WHAT YOU ARE ASKED TO DO:
From the line containing "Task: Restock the" to the final line of the material below, return every line exactly. Do not include pictures.

- - -

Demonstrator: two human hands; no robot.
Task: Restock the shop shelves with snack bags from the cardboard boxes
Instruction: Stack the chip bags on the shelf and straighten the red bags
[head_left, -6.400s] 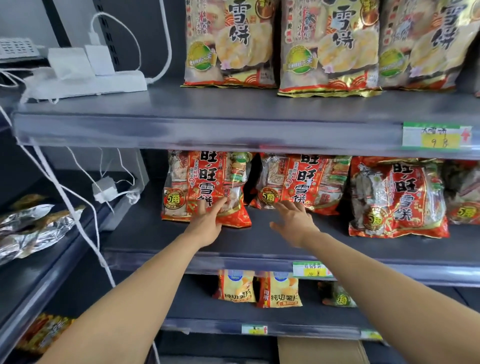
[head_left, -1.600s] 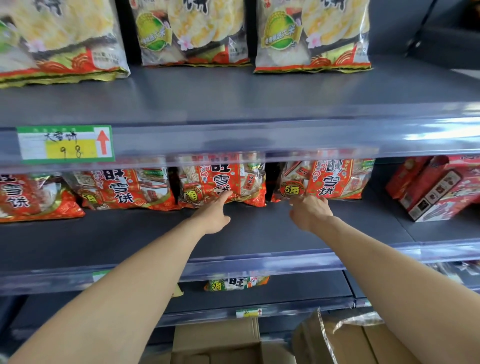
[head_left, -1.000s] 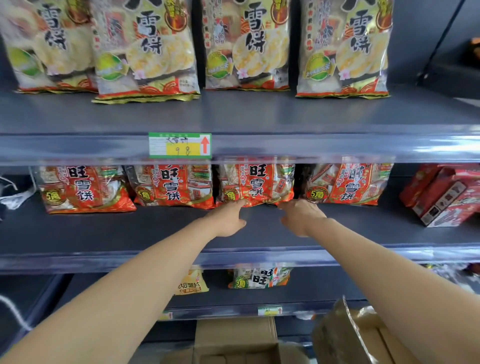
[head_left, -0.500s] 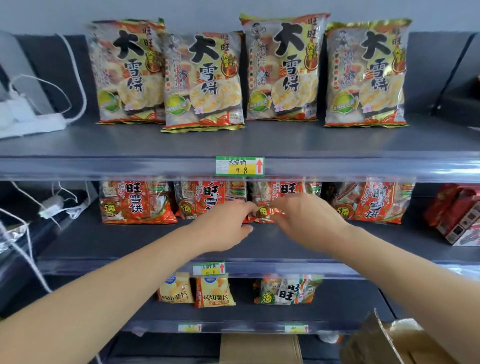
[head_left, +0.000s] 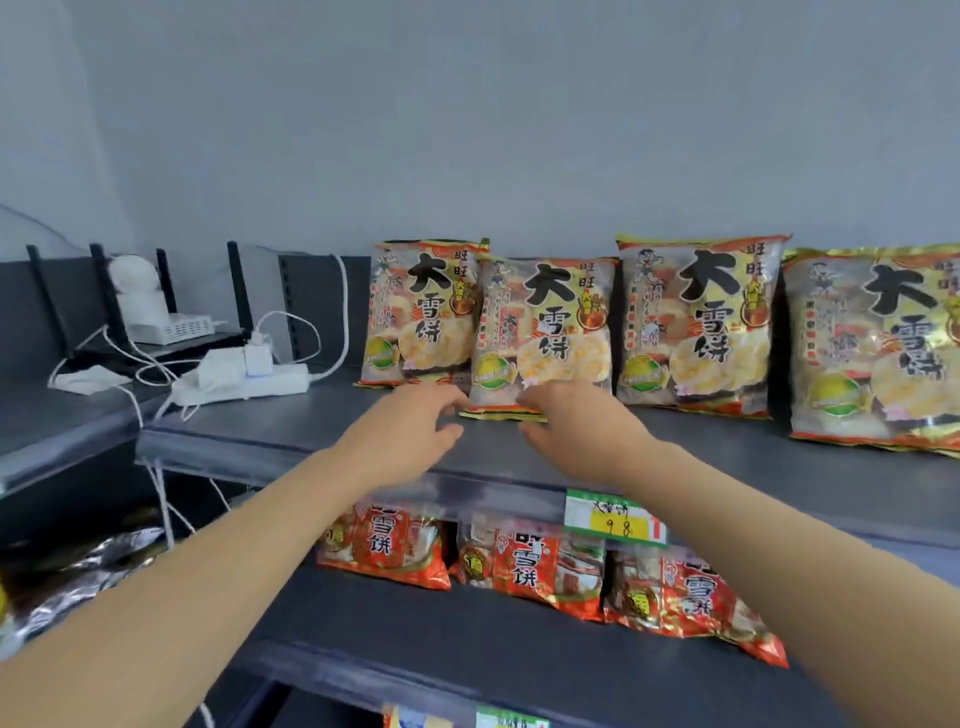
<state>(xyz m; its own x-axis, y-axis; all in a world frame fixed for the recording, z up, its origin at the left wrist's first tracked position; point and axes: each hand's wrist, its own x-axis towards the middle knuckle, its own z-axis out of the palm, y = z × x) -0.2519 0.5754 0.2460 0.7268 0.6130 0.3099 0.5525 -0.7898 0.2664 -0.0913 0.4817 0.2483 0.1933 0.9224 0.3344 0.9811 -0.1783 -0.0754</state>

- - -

COMPLETED EXERCISE:
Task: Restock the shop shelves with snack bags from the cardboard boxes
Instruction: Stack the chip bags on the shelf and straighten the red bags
[head_left, -6.400s] 
[head_left, -1.600s] 
[head_left, -1.000s] 
[head_left, -0.500s] 
[head_left, +0.000s] 
<state>(xyz m; its own x-axis, y-axis; all in a world frame fixed for the recording, z up, its origin at the left wrist's first tracked position; point and axes: each hand's wrist, its own x-axis towards the middle knuckle, its own z-axis out of the palm, y = z × x) -0.2519 0.5754 0.2460 0.7268 0.6130 0.3099 0.5525 -0.7898 0.2664 -0.0913 0.4817 0.2483 0.1933 0.9224 0.3344 0.9811 -0.1783 -0.0754</state>

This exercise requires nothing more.